Se desvanece el terco espejo averiado de las sombras


que forman el camino de regreso al guache. Su cara permanece calma aunque la angustia se
acumula en su pecho, quizá por miedo de hacer aún más turbia la tiniebla. En vano busca
luz alguna en un improbable horizonte de la llanura que le indique un dónde ir, pues ignora
que su madre ha dado a todos en el asentamiento la orden de apagar el más mínimos fuego
o brasa, así como de callar incluso las voces de los pasos en el espesor de la hierba y las
hojas. La guaricha, en definitiva, no quiere que el regreso de su desobediente hijo sea uno
fácil y corto. El guache, entonces, camina adivinando el terreno azaroso, encontrando, unas
veces, tierra húmeda, y otras, ardiente ortiga. Piensa en buscar un asomo de terraplén para
acurrucarse con el escaso calor de sus ropas y su cuerpo, pero el recuerdo de posibles osos e
impacientes aguiluchos le quita la idea de la cabeza. También piensa buscar abrigo
cubriéndose de hojas de frailejón, pero lo retiene el temor a los dioses. Piensa que, si bien
caminar significa enfrentar más peligros, estar despierto disminuye su vulnerabilidad.

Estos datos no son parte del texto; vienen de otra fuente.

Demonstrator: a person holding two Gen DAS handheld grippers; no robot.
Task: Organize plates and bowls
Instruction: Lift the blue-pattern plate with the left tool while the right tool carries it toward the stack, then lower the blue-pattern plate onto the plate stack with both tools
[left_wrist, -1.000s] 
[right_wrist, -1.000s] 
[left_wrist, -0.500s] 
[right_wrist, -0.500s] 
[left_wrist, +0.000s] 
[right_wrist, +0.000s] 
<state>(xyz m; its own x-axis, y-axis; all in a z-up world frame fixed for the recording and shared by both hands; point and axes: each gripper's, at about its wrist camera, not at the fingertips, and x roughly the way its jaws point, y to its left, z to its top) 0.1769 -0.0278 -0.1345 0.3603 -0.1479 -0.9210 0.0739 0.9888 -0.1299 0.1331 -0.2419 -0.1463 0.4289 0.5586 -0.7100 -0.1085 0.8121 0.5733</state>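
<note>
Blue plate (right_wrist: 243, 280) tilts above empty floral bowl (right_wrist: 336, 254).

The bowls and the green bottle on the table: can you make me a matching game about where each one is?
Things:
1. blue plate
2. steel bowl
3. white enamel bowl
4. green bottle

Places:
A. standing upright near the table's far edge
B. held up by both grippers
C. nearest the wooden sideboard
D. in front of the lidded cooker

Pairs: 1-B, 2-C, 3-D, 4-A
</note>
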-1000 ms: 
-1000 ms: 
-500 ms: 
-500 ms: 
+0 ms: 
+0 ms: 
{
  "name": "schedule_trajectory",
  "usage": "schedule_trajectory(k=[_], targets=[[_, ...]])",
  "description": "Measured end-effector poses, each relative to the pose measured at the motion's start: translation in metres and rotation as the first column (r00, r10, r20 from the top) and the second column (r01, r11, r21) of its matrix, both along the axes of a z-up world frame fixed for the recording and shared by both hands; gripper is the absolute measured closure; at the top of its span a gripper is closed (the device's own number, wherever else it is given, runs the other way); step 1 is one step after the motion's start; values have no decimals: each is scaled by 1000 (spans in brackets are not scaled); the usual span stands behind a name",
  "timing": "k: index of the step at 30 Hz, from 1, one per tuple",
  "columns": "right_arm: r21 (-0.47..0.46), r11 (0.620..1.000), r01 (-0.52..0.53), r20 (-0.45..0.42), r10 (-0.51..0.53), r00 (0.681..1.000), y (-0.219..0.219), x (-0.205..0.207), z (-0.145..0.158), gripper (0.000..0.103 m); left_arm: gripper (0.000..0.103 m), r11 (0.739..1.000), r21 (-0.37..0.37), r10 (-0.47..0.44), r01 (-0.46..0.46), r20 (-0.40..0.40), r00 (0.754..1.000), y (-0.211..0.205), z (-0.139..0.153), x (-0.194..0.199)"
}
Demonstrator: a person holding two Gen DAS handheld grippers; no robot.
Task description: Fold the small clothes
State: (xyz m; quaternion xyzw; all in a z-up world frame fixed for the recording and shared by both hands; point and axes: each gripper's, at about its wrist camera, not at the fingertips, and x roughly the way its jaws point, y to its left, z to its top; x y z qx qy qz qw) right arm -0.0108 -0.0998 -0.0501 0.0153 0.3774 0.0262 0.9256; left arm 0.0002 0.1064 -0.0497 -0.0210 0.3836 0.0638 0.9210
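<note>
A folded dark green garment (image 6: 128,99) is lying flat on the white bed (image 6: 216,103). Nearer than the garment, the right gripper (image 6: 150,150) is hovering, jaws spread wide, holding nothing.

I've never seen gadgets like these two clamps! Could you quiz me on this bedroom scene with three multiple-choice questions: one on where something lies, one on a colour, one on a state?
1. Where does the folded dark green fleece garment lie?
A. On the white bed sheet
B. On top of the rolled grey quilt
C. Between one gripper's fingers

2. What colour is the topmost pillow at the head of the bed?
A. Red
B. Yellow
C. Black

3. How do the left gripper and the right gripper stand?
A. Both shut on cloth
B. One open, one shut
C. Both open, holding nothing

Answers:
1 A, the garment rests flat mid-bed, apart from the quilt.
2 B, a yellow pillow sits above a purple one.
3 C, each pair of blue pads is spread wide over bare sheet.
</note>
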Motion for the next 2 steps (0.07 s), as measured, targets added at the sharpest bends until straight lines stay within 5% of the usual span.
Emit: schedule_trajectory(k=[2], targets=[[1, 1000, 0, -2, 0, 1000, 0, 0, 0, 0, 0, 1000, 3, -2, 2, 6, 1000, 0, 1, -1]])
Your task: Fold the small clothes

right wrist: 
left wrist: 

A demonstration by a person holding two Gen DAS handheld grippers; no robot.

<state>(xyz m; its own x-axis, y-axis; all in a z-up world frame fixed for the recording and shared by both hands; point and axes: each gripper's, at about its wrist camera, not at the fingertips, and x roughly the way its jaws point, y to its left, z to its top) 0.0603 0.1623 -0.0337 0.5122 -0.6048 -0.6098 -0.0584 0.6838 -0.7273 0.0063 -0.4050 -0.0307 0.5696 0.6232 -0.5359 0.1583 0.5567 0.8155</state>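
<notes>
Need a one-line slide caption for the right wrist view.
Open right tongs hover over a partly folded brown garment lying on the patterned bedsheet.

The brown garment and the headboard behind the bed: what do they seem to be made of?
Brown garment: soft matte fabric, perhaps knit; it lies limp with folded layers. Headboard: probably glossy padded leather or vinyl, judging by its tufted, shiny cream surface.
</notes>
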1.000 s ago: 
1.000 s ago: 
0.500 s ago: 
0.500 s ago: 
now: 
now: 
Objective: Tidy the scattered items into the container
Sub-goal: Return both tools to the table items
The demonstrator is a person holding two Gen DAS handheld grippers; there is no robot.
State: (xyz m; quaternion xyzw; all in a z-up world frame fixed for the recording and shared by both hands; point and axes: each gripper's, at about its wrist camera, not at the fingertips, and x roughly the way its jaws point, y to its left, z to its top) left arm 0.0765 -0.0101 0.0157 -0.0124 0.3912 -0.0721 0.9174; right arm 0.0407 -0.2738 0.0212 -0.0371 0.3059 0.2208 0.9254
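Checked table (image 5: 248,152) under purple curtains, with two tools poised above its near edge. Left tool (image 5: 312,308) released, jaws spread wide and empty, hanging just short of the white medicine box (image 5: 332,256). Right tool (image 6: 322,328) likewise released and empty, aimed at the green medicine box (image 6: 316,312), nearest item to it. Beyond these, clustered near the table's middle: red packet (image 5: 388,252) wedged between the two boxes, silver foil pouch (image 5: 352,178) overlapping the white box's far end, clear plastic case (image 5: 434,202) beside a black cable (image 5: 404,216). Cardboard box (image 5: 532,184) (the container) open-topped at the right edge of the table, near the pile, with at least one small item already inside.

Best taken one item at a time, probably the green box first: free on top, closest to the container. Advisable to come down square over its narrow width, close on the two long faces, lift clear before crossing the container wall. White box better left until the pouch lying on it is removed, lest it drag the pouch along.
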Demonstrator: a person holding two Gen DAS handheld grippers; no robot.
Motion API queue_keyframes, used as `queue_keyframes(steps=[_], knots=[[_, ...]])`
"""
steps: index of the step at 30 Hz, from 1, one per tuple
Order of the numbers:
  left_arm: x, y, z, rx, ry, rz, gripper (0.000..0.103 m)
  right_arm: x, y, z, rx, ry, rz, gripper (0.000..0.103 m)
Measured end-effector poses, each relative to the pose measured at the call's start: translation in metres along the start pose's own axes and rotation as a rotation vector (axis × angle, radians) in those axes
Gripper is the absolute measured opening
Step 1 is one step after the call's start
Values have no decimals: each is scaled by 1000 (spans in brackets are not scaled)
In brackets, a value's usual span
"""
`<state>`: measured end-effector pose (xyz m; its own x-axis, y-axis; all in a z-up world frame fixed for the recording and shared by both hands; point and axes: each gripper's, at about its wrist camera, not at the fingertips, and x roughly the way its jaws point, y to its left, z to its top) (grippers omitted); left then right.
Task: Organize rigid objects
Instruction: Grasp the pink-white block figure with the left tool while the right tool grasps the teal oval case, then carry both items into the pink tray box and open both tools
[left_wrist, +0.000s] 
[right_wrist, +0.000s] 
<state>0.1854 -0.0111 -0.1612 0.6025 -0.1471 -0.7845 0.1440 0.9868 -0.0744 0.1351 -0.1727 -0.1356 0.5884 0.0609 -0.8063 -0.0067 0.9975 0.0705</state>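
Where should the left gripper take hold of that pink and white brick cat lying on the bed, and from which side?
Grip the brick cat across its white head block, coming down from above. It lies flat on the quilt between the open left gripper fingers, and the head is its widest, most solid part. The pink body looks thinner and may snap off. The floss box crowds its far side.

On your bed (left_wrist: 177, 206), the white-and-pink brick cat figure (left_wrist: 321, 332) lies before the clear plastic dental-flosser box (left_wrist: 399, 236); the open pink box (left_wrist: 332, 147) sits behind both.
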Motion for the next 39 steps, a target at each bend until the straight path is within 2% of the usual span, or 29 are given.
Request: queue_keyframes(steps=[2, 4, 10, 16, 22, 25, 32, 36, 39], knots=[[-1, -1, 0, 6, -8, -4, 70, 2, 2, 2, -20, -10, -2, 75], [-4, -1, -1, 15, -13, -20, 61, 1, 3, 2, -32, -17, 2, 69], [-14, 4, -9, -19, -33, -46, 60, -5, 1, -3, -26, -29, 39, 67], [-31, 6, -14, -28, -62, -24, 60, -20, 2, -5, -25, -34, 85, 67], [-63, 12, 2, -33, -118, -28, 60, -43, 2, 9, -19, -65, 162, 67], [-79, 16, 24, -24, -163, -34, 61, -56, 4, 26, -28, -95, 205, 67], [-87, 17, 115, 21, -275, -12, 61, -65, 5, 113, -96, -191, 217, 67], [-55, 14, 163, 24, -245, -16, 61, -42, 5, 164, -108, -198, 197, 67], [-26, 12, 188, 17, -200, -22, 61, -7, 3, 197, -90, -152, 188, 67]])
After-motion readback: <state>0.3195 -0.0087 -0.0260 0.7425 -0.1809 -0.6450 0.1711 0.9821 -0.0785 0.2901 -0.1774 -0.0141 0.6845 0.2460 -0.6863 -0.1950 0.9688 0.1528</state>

Decide seguir haciéndose camino entre los matorrales (en algún lugar todos han decidido
acostarse, orando por el perdido Guerrero). Aprieta los dientes al caer sobre las espinas de
un arrume de zarzas de mora. Se pregunta si no será mejor quedarse ahí, protegido por las
espinas que ahora penetran tras el algodón su espalda y sus brazos. Cierra los ojos luego de
contemplar las estrellas sobre él, e intenta vencer el frío que se enjuta en los huesos e
ignorar el sufrimiento del cuerpo esquivando la vigilia. Sueña con una serpiente tan grande
y ágil como un río, que arrastra sobre su lomo los lodos acumulados de las montañas e
hinchados cadáveres que se enredaron a su paso con sus cauces, esquivada por hombres
profundamente distintos a él, pero cercanos de algún modo. Un vacío lo saca del sueño.
Siente que la tierra cede bajo los brazos del zarzo. Cae rasgando la piel y sus ropas en un
oscuro hueco. La caída es seca. Aunque pudo haber muerto cae, rompiéndose las costillas.
sobre un costado. La sangre brota de su cuerpo. No logra reprimir un sordo sollozo y piensa
con envidia en los cuerpos desmembrados sobre la serpiente de su sueño. Respira con
dificultad, su nariz llena de mocos, sus huesos un helado horno y en su boca la saliva
espesa que se mezcla con amargas flemas.